The National Association of Insurance Commissioners, Kansas City, Mo., will file a supporting brief in a court case challenging the right of the U.S. Office of the Comptroller of the Currency to preempt state laws regulating bank sales of insurance.
The decision to submit an NAIC amicus brief in support of the West Virginia suit in U.S. District Court in Washington was made during the NAIC’s spring meeting here, after the OCC moved against another state, Massachusetts, for regulating bank insurance sales.
A March 18 OCC bulletin preempting Massachusetts state law found that provisions in the statute “frustrate the ability of national banks to solicit and cross-market products.
The West Virginia suit was filed by the Independent Insurance Agents of America and the National Association of Professional Insurance Agents, both based in Alexandria, Va.
The amicus brief, which must be filed by April 3, will address the issue of preemption standards and not specific provisions in the law, according to Nat Shapo, NAIC secretary-treasurer and Illinois insurance commissioner.
The discussion was held during a meeting of the NAIC’s Functional Regulation Working Group.
The differing interpretationof the preemption standards is just “a cordial professional disagreement,” Shapo said.
The OCC opinion of federal preemption standards quotes extensively from a U.S. Senate report that misconstrues the Supreme Court Barnett Bank decision, Shapo added.
One of the issues, according to Shapo, is that the Senate report minimizes the significance of Barnett by implying that it is just another legal case that addresses the issue of preempting state laws that interfere with a national bank’s privileges. Barnett is a “seminal case,” Shapo said.

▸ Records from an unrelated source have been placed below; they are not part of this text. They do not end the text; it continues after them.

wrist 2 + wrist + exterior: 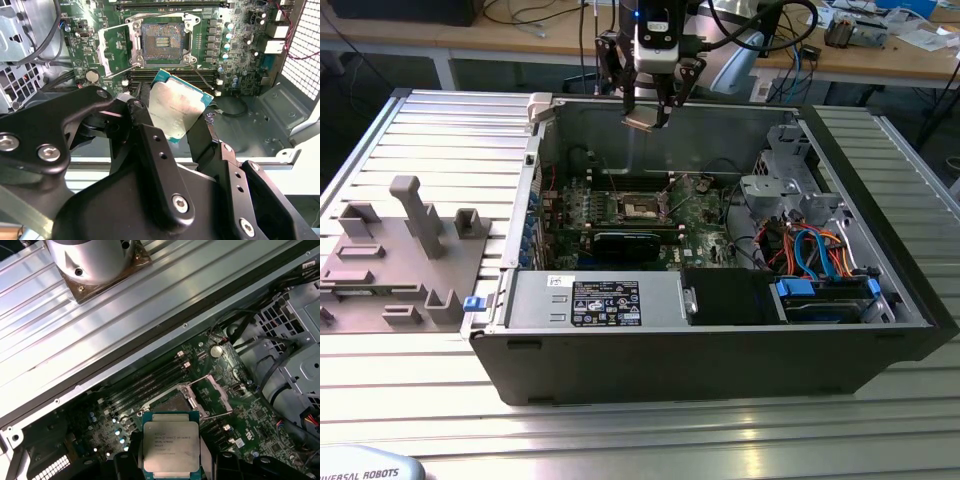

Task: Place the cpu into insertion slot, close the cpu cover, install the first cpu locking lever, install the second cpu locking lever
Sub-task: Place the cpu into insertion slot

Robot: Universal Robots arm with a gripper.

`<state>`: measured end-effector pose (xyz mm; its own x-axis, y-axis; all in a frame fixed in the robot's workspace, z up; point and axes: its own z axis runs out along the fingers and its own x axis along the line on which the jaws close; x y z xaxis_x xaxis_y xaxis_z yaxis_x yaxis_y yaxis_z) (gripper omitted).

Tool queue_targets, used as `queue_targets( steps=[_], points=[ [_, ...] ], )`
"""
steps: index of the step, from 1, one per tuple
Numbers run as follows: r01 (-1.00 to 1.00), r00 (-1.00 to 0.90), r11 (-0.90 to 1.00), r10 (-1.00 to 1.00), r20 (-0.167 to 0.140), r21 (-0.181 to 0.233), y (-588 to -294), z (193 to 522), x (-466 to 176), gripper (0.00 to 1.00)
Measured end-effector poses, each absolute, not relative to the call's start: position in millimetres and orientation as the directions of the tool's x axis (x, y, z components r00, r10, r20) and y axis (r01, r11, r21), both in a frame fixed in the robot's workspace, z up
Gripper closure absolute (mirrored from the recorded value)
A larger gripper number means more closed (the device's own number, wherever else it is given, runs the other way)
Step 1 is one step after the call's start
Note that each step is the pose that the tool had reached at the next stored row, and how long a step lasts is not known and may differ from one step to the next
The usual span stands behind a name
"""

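Ribbed metal table (440, 150), cluttered wooden benches (420, 38) behind

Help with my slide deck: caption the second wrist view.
End effector gripping the square chip over the green circuit board, its socket open and empty.

The gripper (647, 108) is matt black, built of flat jointed link bars (160, 165) pinned with silver round-head screws (180, 202). Above it sits a white-and-black wrist block (655, 30) with a small blue light (638, 15). Black cables (760, 25) loop off toward the exterior view's right.
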<state>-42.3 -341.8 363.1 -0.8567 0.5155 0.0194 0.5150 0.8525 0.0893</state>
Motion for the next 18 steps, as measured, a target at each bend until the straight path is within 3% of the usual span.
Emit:
queue_targets(
  steps=[18],
  points=[
    [0.539,-0.842,0.838,0.539,0.019,0.089,-341.8,363.1,-42.3,0.46]
  ],
)
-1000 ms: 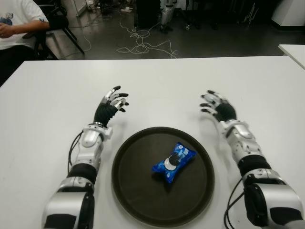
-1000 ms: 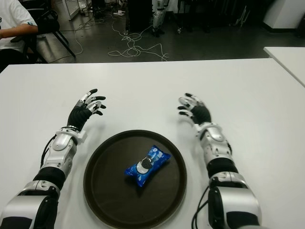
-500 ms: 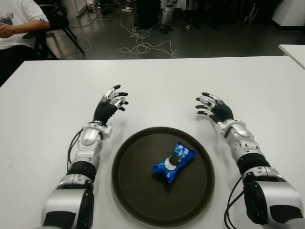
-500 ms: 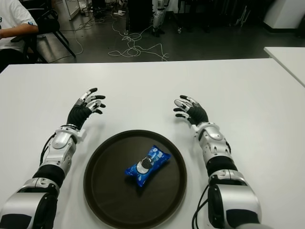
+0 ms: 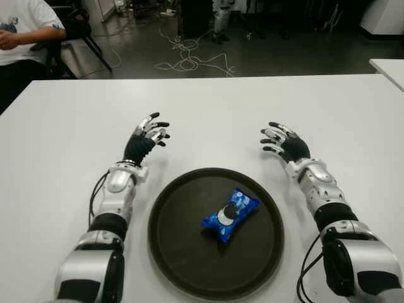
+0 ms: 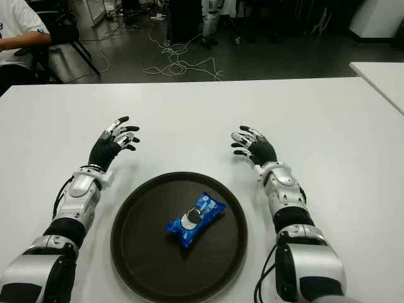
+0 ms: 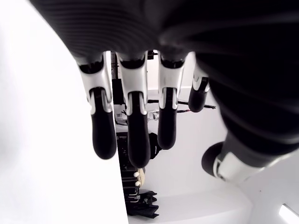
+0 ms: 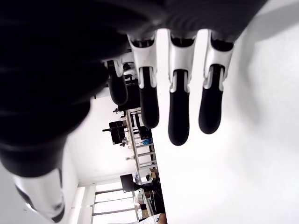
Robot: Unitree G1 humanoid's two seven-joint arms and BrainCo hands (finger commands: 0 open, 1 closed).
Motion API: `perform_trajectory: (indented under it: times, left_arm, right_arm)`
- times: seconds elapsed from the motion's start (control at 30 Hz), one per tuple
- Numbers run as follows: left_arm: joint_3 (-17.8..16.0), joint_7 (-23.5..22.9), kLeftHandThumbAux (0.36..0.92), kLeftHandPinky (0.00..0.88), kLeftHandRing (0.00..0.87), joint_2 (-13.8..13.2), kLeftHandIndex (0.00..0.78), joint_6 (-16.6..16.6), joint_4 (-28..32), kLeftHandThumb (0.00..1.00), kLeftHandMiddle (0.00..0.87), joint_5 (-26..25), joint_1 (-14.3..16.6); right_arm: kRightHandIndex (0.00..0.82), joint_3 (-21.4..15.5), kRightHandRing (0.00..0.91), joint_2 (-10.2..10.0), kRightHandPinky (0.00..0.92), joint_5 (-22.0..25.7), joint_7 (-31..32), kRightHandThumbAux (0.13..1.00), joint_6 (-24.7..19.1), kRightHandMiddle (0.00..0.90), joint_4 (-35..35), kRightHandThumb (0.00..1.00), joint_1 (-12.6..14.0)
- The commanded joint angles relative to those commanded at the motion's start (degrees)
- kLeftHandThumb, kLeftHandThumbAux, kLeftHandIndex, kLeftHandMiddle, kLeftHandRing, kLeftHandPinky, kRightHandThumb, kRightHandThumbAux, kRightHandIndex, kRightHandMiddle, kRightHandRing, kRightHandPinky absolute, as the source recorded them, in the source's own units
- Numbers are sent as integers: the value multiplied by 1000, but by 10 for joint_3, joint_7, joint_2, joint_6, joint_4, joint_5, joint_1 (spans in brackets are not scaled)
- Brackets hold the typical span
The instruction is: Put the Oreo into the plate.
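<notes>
We are seeing the Oreo (image 5: 230, 215), a light, crinkly, slippery pack best pinched across its middle, already lying in the plate (image 5: 177, 252), with our left robot hand (image 5: 146, 139) at ten o'clock and right robot hand (image 5: 284, 142) at two o'clock hovering spread and empty.

I see the white table (image 5: 208, 107) evenly and brightly lit from overhead, while the far floor (image 5: 189, 44) stays dim. Both wrist views are overexposed, with near fingers (image 7: 133, 135) blurred.

A white table (image 5: 221, 107), cables (image 5: 189, 60) on the dark floor, a seated person (image 5: 19, 31) beyond.
</notes>
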State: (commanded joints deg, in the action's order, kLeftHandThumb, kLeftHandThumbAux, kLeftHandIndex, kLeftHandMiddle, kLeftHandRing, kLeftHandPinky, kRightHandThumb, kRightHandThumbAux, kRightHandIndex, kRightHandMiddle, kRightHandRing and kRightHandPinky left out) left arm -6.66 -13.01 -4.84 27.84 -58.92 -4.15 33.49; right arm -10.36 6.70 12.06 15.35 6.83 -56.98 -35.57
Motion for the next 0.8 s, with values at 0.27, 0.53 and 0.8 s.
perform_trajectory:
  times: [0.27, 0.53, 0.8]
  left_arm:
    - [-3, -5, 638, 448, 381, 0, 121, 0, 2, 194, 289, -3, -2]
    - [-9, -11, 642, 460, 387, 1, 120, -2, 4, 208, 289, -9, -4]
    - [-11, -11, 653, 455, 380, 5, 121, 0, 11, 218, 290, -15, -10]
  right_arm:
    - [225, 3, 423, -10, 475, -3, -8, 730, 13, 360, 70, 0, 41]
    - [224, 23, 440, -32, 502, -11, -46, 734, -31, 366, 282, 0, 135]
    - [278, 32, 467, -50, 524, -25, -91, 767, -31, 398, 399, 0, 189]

The courts have used Barnett as a standard, and Congress has used the phrase in the Barnett decision, “prevent or significantly interfere” with a bank’s ability to sell insurance, when it crafted the Gramm-Leach-Bliley Act Financial Services Modernization Act of 1999, Shapo said.
The report “twists the common understanding of the codification and legal understanding of the issue,” Shapo said.

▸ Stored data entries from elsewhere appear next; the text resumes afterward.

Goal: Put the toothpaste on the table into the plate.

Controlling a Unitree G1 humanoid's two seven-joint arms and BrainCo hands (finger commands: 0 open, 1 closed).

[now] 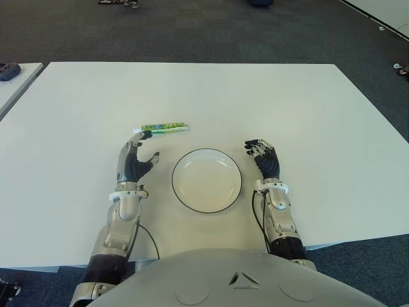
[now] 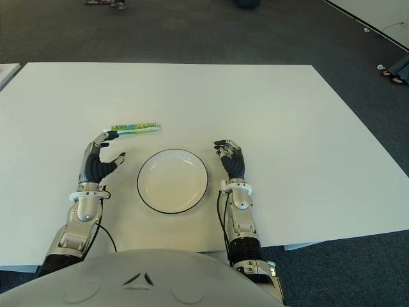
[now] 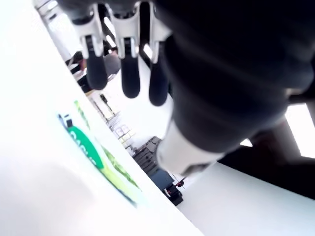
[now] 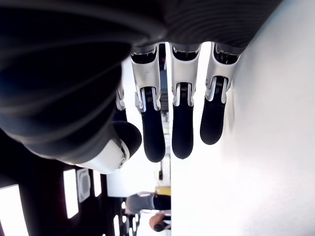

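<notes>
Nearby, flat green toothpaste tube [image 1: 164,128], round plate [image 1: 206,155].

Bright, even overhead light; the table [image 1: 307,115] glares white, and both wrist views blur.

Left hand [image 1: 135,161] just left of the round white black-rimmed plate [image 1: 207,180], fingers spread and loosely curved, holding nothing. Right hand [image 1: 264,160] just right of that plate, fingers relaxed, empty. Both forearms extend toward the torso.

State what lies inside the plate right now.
Nothing: the plate shows a bare white bowl, fully in view. The toothpaste lies on the table beyond it, near the open left hand.
</notes>
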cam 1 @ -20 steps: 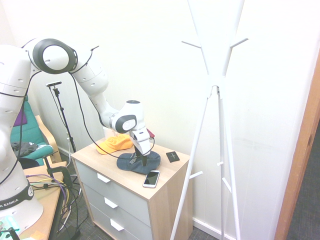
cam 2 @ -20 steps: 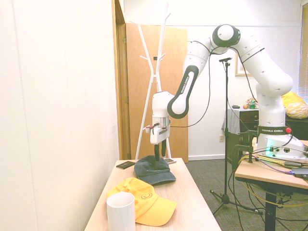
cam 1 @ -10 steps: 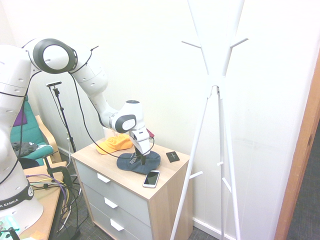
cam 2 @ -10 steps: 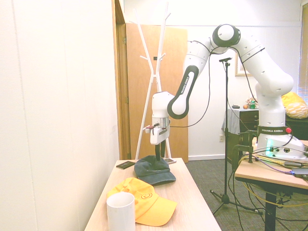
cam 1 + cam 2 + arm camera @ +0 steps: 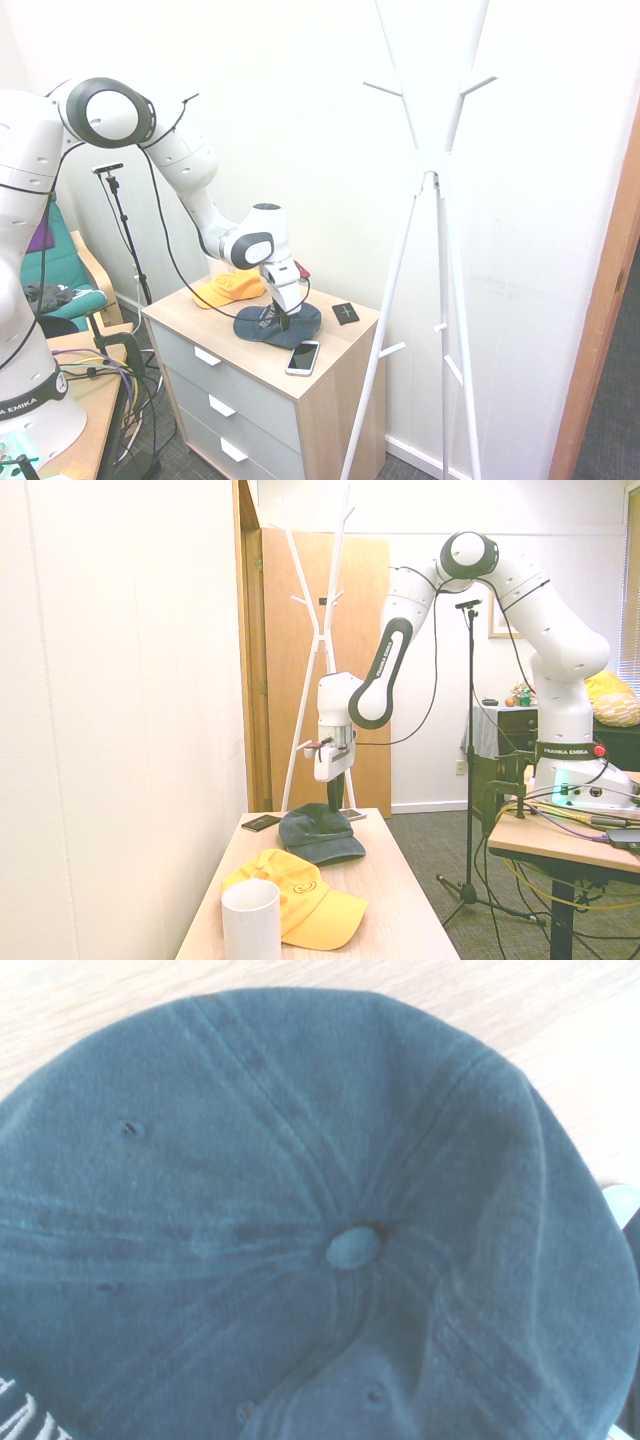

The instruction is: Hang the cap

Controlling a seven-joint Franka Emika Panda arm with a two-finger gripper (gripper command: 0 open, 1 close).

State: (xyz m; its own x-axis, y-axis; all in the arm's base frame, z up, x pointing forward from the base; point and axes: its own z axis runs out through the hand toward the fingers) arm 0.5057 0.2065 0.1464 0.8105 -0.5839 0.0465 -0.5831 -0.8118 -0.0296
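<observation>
The dark navy cap (image 5: 262,328) lies crown-up on the wooden dresser top (image 5: 195,310). In the second exterior view the cap (image 5: 322,840) sits at the far end of the surface. My gripper (image 5: 284,320) points straight down onto the crown, and its dark fingers stand close together in the fabric. From the other side the gripper (image 5: 328,808) pinches a small raised peak of cloth. The wrist view is filled by the cap (image 5: 250,1190) and its top button (image 5: 353,1246). The white coat rack (image 5: 432,170) stands to the right of the dresser.
An orange-yellow cap (image 5: 228,288) lies behind the navy one. A white phone (image 5: 303,357) rests near the dresser's front edge, and a small black card (image 5: 345,313) lies by the wall. A white cup (image 5: 250,920) stands at the near end. The coat rack (image 5: 322,610) rises before a wooden door.
The fingers have drawn together on the cap's crown, bunching the fabric into a small peak. The arm itself has barely moved.
</observation>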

In a review of the OCC opinion, Shapo said he believes the OCC’s preemption standard is “too low and does not conform with the controlling law.”

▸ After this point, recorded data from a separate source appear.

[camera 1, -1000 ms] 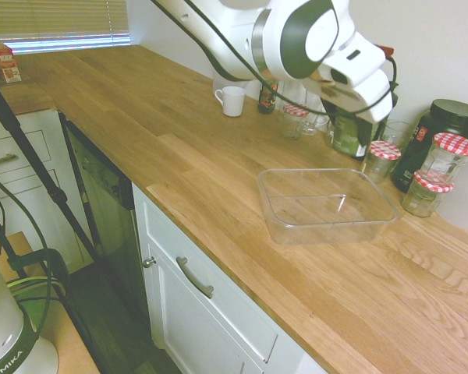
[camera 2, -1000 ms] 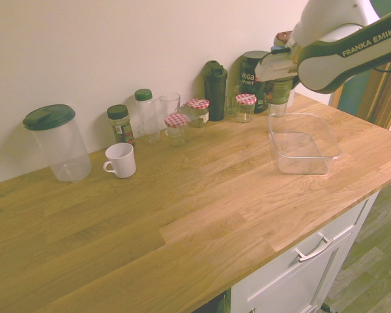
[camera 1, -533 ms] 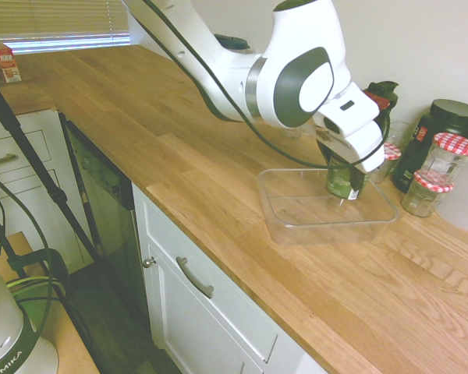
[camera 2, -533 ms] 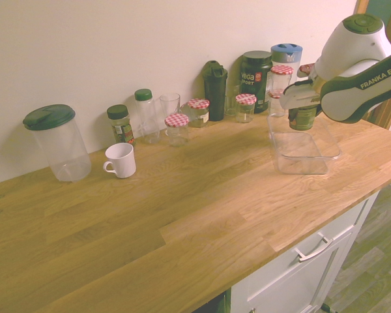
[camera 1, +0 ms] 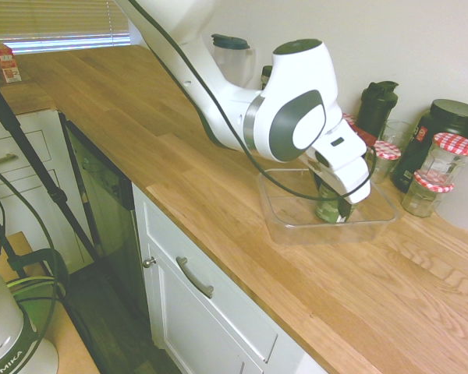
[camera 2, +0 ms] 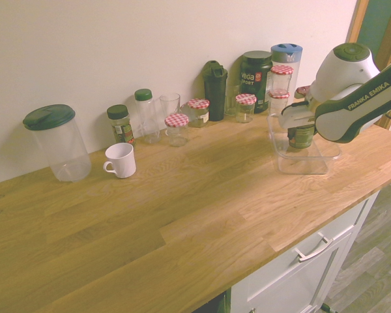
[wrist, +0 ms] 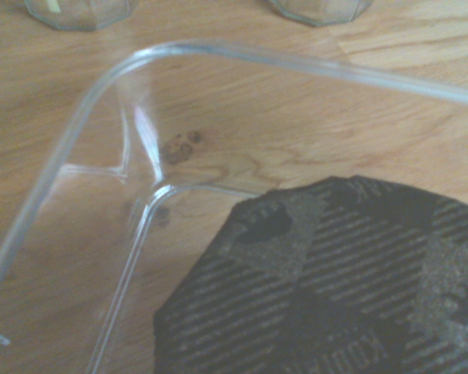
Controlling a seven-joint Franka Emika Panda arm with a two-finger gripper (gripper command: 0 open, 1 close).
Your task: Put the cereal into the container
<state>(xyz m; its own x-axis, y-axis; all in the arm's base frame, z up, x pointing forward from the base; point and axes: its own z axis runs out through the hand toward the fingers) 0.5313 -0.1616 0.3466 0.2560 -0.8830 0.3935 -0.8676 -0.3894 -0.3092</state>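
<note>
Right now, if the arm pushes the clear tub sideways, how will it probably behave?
The tub looks like thin clear plastic, so it is probably light and would slide easily on the smooth wooden counter. The jar inside it may add some weight and steady it. Its thin walls might flex a little under a push from the gripper.

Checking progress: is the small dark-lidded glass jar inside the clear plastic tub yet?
Inside. The jar stands upright within the tub's walls, gripper at its top.

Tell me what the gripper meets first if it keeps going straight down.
The floor of the clear plastic rectangular tub: the gripper points down holding the small dark-lidded glass jar, apparently just above it.
</note>
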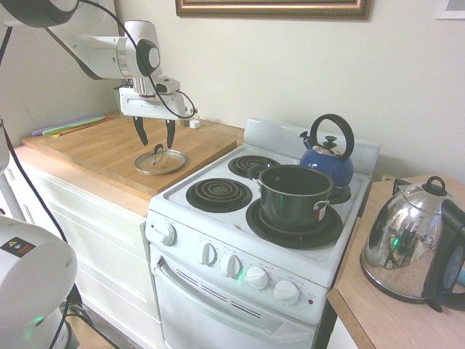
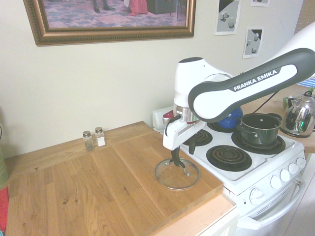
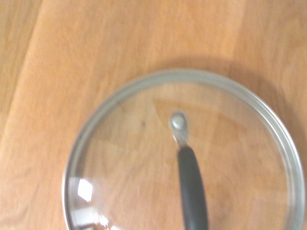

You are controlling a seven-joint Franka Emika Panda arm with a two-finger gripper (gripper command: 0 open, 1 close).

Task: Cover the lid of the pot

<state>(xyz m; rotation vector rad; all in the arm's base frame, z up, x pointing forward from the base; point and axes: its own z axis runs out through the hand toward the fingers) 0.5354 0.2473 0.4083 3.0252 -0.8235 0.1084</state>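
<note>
Near you, at centre left of the first exterior view, the lid (image 1: 160, 161) lies flat on the wooden counter (image 1: 109, 145). The gripper (image 1: 155, 137) hangs directly above it, pointing down, jaws wide apart and empty, one finger on each side of the dark handle (image 1: 157, 153). Further right, the pot (image 1: 294, 196) stands uncovered on the front burner of the stove (image 1: 218, 225). Only the wrist view shows you the handle's long axis: it runs from the lid's centre toward the bottom edge.
</note>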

The letter, he said, narrowly preserves state laws that have “only a small effect on national banks’ exercise of power,” and that “broadly preempts state laws that condition or confine the exercise by a national bank of its express or incidental powers.”
The “broadly preemptive” language is inconsistent with the language “significantly interfere” in the Barnett case, Shapo said.
In the analysis, he added that the opinion letter’s conclusion that GLB brings in any language in Barnett related to preemption is subject to another interpretation: that Congress meant only to address the standard of “prevent or significantly interfere.”